To my white girlfriend, my Native-ness was a curiosity, maybe an attraction. To my white classmates, my Native-ness wasn’t even on the radar. As far as they were concerned, I didn’t talk, dress or act like an Indian.
On the flip side, my upbringing off-reserve set me apart from my own First Nation. I wasn’t totally disconnected: I visited my grandparents for idyllic stretches of summer throughout my childhood. But when I accompanied them to community gatherings, whether it be funerals or elections or regatta days, I was a visitor – connected by blood to a large web of people I didn’t know and whose names I couldn’t keep track of. This place where so much of my family history was rooted was distant to me.
When we moved north, I was the lonely kid hunched over the keyboard of a Commodore 64 computer or slouched in the corner of the library where my mother worked. There were no Natives to be found in such places.

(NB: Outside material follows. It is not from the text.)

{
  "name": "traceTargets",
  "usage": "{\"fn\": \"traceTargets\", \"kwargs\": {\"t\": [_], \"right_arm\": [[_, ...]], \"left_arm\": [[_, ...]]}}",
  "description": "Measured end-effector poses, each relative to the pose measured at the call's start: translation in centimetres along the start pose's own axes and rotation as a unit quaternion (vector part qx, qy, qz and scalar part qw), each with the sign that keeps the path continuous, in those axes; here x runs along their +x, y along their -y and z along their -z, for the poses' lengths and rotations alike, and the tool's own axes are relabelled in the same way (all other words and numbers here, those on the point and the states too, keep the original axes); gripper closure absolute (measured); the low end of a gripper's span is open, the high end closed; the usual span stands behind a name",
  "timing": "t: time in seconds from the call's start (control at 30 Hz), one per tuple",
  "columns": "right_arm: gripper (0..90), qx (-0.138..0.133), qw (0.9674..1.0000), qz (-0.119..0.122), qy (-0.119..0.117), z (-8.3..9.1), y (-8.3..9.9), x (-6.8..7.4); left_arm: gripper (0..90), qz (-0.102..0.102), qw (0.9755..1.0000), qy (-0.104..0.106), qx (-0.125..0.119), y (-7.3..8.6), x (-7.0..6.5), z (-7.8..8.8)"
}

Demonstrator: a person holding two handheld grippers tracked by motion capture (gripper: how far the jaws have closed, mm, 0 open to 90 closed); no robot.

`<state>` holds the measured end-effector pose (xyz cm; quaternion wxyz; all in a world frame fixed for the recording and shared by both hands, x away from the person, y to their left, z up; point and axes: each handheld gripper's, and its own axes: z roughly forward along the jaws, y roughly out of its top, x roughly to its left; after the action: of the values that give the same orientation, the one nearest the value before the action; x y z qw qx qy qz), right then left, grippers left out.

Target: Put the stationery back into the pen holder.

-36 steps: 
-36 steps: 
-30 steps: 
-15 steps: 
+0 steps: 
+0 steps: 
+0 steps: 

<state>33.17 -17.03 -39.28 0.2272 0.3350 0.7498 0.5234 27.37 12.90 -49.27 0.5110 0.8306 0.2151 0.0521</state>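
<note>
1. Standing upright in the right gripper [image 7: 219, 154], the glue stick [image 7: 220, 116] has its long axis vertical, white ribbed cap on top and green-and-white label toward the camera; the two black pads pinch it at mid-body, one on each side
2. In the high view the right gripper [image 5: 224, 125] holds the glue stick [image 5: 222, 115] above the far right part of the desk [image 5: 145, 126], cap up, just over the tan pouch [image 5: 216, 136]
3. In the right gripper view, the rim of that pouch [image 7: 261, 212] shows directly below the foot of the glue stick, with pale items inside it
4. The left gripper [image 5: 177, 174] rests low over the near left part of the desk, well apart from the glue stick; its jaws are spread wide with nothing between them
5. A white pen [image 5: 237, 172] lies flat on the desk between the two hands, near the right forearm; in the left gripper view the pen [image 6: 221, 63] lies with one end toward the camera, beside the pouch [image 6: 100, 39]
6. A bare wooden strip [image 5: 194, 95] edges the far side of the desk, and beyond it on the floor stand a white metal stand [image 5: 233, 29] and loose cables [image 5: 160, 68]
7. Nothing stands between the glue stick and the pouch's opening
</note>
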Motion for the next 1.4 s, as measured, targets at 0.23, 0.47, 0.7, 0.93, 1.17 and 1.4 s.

Was this the natural habitat of my white-ness?
The one place I always felt at peace – freed from paralyzing nerdiness or confusing cultural duality – was outdoors. Navigating a boat on the lake, skating on a pond, sitting on a dock under a night sky, I felt more harmony than could be found in books. The pleasure I experienced in natural settings made me terribly envious of my Cree peers. They possessed knowledge and confidence I did not – to shoot a goose, set a snare, build a tent – to survive on the land. I wanted that. I wanted to be able to read the land as assuredly as I could delve into Shakespeare’s sonnets.
Upon graduation, I knew I was at the top of the heap – at least, when it came to developing thesis statements or stringing together words. And, for the first time in my life, I had a girl. A beautiful one. Against all odds, “cool” seemed tantalizingly within reach. Months on a trapline in the wilds of James Bay promised deliverance from the self-doubts that nagged me, even if I did worry about not having a clue what I was going to be doing out there.